DIRECTIONS: Every line below that has the string "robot" needs to be copied.

*** RECORDS SHOWN Section Begins ***

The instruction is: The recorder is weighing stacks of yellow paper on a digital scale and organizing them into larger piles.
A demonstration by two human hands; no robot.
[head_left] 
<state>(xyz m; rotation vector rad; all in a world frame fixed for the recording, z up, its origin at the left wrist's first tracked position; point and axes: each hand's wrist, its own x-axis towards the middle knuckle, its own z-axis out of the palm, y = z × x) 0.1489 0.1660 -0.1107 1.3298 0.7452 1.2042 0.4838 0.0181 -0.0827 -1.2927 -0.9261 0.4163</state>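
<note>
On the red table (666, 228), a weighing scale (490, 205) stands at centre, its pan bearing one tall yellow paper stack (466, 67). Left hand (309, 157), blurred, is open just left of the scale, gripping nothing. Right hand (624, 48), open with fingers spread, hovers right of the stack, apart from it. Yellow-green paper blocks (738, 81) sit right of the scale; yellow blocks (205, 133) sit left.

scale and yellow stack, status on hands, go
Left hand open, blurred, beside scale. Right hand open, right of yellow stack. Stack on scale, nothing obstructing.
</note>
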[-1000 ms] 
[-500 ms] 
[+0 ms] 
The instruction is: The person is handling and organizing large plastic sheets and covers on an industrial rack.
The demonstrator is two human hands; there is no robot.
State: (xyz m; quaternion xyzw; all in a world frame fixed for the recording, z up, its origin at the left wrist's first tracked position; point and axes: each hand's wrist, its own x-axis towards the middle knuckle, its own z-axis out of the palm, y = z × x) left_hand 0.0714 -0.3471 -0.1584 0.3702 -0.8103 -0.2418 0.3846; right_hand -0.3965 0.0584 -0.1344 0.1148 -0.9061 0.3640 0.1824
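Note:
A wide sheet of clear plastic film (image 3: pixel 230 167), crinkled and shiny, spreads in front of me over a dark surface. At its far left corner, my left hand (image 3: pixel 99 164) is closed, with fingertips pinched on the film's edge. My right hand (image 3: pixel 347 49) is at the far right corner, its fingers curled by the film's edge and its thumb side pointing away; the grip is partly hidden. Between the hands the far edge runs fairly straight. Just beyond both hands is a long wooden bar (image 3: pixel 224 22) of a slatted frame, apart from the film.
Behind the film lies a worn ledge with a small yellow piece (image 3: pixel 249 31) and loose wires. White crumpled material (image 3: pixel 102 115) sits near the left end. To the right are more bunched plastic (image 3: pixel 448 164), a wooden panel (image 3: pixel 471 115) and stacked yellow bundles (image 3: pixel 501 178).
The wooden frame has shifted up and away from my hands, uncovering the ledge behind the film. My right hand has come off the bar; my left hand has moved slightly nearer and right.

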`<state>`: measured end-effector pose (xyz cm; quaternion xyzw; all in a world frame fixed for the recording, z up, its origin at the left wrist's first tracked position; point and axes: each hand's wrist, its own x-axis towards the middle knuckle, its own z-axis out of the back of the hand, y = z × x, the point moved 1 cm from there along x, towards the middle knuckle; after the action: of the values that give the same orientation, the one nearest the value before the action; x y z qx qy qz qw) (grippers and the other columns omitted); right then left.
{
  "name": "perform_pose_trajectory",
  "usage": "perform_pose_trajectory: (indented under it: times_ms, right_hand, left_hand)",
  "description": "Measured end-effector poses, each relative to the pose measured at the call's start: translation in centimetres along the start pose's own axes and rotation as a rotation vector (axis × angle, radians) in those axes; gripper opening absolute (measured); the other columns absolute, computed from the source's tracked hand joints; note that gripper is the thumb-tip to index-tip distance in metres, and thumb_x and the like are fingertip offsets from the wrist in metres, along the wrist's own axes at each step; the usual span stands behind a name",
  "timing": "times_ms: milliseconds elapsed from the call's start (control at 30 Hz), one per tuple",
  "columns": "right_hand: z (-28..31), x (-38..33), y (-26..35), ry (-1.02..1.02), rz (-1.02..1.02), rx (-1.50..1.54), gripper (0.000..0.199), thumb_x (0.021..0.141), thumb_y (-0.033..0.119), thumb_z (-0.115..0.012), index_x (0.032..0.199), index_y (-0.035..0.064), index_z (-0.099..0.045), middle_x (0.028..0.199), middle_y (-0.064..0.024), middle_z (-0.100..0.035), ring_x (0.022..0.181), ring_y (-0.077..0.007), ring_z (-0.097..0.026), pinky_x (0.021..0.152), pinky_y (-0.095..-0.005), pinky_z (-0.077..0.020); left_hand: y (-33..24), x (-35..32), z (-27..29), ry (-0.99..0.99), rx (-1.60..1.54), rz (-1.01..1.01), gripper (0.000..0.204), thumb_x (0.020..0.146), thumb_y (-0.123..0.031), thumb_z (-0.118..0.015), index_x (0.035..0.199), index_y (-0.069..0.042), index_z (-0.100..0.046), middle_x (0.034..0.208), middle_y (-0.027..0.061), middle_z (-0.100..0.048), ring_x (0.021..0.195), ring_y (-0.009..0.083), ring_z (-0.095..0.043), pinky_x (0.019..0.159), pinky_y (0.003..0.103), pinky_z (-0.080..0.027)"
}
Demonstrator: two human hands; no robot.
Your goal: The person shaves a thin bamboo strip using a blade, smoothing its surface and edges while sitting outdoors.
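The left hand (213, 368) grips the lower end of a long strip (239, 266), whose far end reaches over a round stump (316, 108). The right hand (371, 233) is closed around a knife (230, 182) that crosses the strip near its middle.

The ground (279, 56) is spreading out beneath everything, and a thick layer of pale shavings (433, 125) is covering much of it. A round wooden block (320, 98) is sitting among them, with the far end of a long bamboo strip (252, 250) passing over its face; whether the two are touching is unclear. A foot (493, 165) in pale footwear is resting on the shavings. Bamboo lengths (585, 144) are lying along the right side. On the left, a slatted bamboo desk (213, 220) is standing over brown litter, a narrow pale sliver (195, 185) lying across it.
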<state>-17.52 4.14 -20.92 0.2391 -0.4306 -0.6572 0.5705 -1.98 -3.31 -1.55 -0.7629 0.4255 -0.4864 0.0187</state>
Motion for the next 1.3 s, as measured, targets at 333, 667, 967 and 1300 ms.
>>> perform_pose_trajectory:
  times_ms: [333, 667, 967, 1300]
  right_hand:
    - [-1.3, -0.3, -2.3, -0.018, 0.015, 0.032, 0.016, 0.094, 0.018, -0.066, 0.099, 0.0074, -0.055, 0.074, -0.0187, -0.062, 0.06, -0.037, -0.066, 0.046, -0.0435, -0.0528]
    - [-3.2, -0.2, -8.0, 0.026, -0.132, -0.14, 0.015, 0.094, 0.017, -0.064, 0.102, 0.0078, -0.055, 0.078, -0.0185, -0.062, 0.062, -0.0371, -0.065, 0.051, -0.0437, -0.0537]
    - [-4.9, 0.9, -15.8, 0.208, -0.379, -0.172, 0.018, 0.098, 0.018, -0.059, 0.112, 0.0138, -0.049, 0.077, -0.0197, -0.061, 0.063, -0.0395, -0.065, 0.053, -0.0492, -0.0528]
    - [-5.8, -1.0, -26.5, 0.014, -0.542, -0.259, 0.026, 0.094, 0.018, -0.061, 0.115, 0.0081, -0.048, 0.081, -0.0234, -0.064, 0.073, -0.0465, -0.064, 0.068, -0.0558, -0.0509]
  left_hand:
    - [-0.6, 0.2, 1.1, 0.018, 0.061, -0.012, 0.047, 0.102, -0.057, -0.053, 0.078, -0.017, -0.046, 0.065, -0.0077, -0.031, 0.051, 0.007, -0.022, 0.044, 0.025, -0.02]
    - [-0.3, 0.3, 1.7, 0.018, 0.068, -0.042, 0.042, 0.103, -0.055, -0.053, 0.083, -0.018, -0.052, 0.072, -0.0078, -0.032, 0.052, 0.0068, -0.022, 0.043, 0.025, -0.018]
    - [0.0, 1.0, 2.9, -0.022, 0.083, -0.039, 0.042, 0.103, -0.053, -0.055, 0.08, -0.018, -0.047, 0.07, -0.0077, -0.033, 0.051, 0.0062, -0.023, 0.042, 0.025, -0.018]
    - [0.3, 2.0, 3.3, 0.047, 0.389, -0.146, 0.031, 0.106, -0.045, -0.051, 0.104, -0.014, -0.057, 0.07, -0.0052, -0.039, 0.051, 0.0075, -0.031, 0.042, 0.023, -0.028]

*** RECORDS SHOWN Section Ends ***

ANSWER FOR THE TASK:
A demonstration by two human hands; no robot.
The demonstrator is two human hands; there is no robot.
Demonstrator: two human hands; no robot.

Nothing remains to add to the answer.